• **Stored records**:
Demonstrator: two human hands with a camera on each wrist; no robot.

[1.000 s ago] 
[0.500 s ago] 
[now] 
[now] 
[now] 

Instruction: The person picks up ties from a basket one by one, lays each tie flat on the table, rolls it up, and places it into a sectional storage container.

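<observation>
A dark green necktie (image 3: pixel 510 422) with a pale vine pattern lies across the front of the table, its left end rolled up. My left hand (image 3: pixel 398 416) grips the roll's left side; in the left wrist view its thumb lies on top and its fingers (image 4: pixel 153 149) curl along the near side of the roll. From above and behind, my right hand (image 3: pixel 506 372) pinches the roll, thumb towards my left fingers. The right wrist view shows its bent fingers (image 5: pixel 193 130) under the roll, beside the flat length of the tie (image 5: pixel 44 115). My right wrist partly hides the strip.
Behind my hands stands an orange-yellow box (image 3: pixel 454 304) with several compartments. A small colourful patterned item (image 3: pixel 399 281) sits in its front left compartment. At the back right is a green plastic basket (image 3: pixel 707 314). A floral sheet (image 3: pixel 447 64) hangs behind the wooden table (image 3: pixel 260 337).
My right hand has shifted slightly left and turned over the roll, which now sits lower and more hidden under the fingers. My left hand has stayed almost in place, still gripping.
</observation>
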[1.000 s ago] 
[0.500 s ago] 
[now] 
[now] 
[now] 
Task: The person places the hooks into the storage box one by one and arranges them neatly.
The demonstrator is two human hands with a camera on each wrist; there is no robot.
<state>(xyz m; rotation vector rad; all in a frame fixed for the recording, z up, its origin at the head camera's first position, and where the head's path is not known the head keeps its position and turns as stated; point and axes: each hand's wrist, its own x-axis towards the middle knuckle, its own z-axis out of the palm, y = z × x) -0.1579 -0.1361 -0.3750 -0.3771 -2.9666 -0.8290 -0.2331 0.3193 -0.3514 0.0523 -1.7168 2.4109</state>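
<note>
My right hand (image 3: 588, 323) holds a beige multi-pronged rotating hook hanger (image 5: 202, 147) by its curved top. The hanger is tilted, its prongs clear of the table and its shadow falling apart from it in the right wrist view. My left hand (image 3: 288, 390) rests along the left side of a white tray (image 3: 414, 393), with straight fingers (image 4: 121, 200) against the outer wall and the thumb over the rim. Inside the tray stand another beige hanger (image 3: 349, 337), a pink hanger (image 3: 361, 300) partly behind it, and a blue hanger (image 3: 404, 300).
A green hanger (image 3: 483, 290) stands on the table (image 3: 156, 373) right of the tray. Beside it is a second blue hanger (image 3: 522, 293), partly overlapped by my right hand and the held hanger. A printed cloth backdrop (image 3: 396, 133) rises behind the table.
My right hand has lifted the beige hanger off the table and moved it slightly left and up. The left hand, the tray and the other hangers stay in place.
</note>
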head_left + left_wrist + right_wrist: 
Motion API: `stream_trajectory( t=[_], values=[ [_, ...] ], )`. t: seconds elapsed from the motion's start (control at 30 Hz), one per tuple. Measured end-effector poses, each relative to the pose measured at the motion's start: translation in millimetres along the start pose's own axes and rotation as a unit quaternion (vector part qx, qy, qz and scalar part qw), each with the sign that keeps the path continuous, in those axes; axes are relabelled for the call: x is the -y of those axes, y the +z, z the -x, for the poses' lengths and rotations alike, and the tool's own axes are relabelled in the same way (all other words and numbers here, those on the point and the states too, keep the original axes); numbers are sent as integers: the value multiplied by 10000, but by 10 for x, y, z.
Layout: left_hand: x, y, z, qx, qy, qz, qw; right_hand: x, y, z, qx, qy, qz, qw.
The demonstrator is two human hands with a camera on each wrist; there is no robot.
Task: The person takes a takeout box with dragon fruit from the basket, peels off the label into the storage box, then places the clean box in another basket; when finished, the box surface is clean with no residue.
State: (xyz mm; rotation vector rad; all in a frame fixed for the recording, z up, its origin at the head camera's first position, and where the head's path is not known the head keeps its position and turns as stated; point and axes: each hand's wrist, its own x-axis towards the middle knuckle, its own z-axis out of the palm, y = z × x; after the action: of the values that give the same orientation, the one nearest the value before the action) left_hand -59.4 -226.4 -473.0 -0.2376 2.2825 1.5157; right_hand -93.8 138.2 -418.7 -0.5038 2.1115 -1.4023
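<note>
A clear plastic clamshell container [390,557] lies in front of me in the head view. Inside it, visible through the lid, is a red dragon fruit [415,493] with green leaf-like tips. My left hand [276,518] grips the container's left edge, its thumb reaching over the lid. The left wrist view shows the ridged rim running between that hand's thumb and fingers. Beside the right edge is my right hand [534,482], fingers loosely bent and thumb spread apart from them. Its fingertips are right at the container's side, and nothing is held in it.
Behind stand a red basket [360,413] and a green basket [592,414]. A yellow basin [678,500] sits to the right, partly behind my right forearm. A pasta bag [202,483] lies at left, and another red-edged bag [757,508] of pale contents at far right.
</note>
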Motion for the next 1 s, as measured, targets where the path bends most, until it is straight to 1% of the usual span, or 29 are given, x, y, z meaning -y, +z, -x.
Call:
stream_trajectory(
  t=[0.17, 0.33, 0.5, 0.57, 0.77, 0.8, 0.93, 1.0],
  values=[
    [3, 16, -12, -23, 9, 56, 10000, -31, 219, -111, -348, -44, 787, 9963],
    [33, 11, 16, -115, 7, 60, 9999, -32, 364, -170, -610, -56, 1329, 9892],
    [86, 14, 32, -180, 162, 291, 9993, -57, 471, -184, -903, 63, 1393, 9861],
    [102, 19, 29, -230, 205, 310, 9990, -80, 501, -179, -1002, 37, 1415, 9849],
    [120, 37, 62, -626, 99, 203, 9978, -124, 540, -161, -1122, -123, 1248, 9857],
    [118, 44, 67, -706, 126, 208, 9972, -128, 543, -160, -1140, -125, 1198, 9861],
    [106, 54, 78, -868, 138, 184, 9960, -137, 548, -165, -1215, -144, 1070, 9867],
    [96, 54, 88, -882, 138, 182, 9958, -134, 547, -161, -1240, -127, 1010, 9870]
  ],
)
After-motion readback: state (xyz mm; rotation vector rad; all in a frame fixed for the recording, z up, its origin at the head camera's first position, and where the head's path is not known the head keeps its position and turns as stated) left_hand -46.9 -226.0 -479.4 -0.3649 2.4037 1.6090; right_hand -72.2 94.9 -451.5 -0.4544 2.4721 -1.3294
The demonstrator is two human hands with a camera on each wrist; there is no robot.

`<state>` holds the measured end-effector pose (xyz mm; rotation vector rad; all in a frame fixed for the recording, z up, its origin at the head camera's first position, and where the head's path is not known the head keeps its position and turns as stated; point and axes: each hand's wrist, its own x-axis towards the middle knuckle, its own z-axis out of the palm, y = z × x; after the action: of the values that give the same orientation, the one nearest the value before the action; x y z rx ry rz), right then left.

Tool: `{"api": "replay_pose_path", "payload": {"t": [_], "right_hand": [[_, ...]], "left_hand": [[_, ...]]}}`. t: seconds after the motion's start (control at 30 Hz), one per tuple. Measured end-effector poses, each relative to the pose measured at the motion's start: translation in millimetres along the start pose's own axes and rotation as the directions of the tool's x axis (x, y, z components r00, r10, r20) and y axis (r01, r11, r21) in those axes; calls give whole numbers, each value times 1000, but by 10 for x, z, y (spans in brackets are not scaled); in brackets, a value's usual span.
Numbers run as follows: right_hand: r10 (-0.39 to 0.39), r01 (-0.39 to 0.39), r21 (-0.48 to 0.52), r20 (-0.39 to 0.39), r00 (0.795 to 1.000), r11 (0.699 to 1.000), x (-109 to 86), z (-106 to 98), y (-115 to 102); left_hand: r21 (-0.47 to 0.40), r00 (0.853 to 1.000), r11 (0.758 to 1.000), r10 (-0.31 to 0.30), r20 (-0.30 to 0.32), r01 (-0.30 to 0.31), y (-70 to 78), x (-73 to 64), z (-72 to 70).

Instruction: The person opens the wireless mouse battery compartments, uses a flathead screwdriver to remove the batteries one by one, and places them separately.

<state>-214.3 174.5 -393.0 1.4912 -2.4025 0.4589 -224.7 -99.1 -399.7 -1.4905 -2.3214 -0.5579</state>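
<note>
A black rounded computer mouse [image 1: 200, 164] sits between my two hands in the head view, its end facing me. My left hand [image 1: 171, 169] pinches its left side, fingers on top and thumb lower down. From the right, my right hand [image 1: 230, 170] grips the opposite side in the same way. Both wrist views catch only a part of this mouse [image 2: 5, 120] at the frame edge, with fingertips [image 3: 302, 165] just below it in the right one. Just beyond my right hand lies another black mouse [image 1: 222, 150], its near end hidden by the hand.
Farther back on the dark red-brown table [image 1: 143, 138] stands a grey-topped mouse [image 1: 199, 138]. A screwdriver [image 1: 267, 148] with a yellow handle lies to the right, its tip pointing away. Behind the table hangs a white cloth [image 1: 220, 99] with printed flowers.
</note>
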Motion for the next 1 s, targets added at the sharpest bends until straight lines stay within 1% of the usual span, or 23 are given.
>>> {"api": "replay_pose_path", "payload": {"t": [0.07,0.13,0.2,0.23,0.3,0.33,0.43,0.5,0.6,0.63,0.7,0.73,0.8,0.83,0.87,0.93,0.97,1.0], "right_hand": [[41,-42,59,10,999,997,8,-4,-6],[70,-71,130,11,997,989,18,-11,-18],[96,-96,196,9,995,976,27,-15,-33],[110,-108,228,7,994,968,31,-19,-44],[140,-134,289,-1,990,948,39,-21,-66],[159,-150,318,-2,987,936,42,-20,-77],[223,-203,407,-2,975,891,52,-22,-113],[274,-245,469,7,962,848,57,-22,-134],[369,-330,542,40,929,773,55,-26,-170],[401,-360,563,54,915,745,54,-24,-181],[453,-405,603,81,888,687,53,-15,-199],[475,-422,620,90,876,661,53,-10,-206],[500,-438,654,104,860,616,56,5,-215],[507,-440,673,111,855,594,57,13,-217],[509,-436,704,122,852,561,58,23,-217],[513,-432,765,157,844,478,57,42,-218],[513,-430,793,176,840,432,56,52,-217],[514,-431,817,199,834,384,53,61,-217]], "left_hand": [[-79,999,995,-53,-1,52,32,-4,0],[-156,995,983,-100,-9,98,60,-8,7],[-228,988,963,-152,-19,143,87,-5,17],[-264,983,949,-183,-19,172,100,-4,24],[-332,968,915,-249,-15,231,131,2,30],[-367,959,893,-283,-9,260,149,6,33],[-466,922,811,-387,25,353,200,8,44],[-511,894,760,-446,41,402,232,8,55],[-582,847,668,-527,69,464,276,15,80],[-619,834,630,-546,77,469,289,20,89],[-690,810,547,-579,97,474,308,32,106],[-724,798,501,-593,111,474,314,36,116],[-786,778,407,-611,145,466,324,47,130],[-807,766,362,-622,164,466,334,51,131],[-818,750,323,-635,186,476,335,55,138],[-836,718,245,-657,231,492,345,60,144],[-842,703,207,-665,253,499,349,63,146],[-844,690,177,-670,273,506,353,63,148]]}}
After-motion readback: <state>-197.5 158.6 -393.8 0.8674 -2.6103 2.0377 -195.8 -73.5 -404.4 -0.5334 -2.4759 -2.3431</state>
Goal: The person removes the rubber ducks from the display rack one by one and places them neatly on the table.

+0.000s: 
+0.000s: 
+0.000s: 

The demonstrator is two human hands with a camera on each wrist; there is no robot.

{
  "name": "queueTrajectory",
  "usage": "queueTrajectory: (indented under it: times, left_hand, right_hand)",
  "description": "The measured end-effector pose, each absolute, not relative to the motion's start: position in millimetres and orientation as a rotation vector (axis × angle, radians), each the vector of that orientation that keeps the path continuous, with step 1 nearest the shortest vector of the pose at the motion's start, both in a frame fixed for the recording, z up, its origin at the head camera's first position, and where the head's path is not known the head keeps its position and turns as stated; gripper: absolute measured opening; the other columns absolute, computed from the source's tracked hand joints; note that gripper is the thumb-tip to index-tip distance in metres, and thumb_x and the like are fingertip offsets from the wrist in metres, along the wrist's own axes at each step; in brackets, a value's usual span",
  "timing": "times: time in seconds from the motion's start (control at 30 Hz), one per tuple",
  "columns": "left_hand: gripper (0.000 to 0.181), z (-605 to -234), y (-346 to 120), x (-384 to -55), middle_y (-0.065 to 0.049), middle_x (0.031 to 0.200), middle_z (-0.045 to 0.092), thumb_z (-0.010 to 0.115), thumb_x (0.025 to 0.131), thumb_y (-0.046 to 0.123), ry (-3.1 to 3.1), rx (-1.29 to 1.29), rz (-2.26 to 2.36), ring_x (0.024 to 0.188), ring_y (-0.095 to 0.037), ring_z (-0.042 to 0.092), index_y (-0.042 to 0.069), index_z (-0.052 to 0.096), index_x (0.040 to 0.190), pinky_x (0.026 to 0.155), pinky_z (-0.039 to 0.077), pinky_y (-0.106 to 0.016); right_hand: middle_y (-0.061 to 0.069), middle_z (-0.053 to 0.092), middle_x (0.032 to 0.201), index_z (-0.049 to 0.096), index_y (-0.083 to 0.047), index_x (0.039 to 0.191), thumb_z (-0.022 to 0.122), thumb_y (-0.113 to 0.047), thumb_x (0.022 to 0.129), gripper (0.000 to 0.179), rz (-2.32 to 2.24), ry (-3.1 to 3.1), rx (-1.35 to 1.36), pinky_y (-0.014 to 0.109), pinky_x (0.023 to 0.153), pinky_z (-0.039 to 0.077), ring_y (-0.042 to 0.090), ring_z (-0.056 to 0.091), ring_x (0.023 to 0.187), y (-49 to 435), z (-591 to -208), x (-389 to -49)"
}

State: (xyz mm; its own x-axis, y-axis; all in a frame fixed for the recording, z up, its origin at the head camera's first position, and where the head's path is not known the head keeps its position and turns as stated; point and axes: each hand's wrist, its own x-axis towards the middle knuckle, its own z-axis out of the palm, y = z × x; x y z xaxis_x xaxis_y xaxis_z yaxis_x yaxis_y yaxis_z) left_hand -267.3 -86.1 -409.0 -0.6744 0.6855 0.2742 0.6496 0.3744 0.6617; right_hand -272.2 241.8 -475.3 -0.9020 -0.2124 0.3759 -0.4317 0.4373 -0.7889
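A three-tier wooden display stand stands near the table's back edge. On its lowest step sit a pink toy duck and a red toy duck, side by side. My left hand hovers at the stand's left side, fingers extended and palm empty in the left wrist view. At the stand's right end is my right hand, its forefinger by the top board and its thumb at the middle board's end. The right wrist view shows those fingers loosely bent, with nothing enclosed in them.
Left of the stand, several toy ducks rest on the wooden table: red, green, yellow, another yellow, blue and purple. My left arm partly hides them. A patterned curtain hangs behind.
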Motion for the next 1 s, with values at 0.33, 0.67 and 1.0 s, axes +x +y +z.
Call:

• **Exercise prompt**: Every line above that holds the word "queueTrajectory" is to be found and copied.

• **Answer**:
  "name": "queueTrajectory",
  "usage": "queueTrajectory: (indented under it: times, left_hand, right_hand)",

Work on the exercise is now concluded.